Original vs. ImageJ “Unsharp Masking” filter vs. ImageJ “Sharpen” filter

So in conclusion, the aesthetic appeal of an image which has been sharpened is a combination of the type of filter used, the strength/size of the filter, and the content of the image.

Unsharp masking in ImageJ – changing parameters

In a previous post we looked at whether image blur could be fixed, and concluded that some of it could be slightly reduced, but heavy blur likely could not. Here is the image we used, showing blur at two ends of the spectrum.

Blur at two ends of the spectrum: heavy (left) and light (right).

Now the “Unsharp Masking” filter in ImageJ, is not terribly different from that found in other applications. It allows the user to specify a “radius” for the Gaussian blur filter, and a mask weight (0.1-0.9). How does modifying the parameters affect the filtered image? Here are some examples using a radius of 10 pixels, and a variable mask weight.

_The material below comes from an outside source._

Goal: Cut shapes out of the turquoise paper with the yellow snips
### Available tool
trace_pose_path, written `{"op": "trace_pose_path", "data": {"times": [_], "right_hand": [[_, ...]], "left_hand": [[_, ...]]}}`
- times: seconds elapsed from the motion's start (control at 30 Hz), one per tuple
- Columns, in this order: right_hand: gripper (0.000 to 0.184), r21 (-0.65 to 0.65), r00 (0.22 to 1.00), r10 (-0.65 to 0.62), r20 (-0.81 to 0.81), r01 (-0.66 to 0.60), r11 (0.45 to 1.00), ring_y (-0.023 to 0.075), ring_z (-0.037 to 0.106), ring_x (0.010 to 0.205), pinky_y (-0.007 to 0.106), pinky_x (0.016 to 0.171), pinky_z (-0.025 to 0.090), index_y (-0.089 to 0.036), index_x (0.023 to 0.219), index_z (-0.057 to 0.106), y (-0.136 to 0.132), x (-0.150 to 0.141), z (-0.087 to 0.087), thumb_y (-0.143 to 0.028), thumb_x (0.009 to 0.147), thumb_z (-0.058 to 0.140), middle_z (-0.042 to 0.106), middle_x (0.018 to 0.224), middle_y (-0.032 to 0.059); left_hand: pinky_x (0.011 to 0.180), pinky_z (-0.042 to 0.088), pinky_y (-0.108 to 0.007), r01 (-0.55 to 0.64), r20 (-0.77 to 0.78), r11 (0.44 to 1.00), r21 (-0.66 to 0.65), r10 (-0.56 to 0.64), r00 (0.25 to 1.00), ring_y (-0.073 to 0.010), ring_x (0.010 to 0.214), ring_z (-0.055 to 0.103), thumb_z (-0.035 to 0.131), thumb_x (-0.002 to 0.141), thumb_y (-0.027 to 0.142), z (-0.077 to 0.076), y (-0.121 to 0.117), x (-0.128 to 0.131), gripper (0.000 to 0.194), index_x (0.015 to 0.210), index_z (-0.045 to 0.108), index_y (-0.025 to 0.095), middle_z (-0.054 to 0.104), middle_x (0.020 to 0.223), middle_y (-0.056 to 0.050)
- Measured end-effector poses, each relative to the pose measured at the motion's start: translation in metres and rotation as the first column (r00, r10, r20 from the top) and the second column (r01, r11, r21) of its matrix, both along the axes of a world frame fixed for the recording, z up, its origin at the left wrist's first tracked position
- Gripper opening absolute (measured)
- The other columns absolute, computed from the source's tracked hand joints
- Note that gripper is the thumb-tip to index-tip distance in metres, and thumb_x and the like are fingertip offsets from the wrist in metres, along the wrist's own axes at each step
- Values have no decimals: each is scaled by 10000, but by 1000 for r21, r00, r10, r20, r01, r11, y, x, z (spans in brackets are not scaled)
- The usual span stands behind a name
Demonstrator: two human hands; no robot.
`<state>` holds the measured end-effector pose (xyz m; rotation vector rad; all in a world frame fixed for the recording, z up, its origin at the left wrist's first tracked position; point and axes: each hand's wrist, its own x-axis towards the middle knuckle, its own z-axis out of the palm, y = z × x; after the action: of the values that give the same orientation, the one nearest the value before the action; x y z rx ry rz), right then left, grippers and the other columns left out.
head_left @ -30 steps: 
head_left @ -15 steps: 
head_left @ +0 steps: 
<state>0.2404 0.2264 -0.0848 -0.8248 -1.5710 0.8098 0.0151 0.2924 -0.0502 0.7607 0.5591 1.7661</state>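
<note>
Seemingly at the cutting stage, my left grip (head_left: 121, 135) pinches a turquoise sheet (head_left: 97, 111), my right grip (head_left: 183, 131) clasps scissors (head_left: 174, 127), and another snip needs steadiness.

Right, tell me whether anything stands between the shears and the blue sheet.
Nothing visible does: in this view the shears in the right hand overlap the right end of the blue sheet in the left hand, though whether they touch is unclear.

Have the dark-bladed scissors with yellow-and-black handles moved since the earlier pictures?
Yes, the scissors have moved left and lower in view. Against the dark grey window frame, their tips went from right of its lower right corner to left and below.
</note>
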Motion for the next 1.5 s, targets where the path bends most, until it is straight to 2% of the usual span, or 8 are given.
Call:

Radius = 10; Mask weight = 0.25
Radius = 10; Mask weight = 0.5
Radius = 10; Mask weight = 0.75

We can see that as the mask weight increases, the contrast change begins to affect the colour in the image. Our eyes may perceive the “rent K” text to be sharper in the third image with MW=0.75, but the colour has been impacted in such as way that the image aesthetics have been compromised. There is little change to the acuity of the “Mölle” text (apart from the colour contrast). A change in contrast can certainly improve the visibility of detail in the image (i.e. they are easier to discern), however maybe not their actual acuity. It is sometimes a trick of the eye.

What about if we changed the radius? Does a larger radius make a difference? Here is what happens when we use a radius of 40 pixels, and a MW=0.25.

Radius = 40; Mask weight = 0.25

Again, the contrast is slightly increased, and perceptual acuity may be marginally improved, but again this is likely due to the contrast element of the filter.

Note that using a small filter size, e.g. 3-5 pixels in a large image (12-16MP) will have little effect, unless there are features in the image that size. For example, in an image containing features 1-2 pixels in width (e.g. a macro image), this might be appropriate, however will likely do very little in a landscape image.

What is unsharp masking?

Many image post-processing applications use unsharp masking (UM) as their choice of sharpening algorithm. It is one of the most ubiquitous methods of image sharpening. Unsharp masking was introduced by Schreiber [1] in 1970 for the purpose of improving the quality of wirephoto pictures for newspapers. It is based on the principle of photographic masking whereby a low-contrast positive transparency is made of the original negative. The mask is then “sandwiched” with the negative, and the amalgam used to produce the final print. The effect is an increase in sharpness.

The process of unsharp masking accentuates the high-frequency components of an image, i.e. the edge regions where there is a sharp transition in image intensity. It does this by extracting the high-frequency details from an image, and adding them to the original image. This process can be better understood by first considering a 1D signal shown in the figure below.

An example of unsharp masking using a 1D signal

This is the process of what happens to the signal

  1. The original signal.
  2. The signal is “blurred”, by a filter which enhances the “low-frequency” components of the signal.
  3. The blurred signal, ➁, is subtracted from ➀, to extract the “high-frequency” components of the signal, i.e. the “edge” signal.
  4. The “edge” signal is added to the original signal ➀ to produce the sharpened signal.

In the context of digital images unsharp masking works by subtracting a blurred form of an image from the original image itself to create an “edge” image which is then used to improve the acuity of the original image. There are many different approaches to unsharp masking which use differing forms of filters. Some use a more traditional approach using the process outlines above, with the blurring actuated using a Gaussian blur, while others use specific filters which create “edge” images directly, which can be either added to, or subtracted from the original image.

[1] Schreiber, W., “Wirephoto quality improvement by unsharp masking,” Pattern Recognition, Vol.2, pp.117-121 (1970).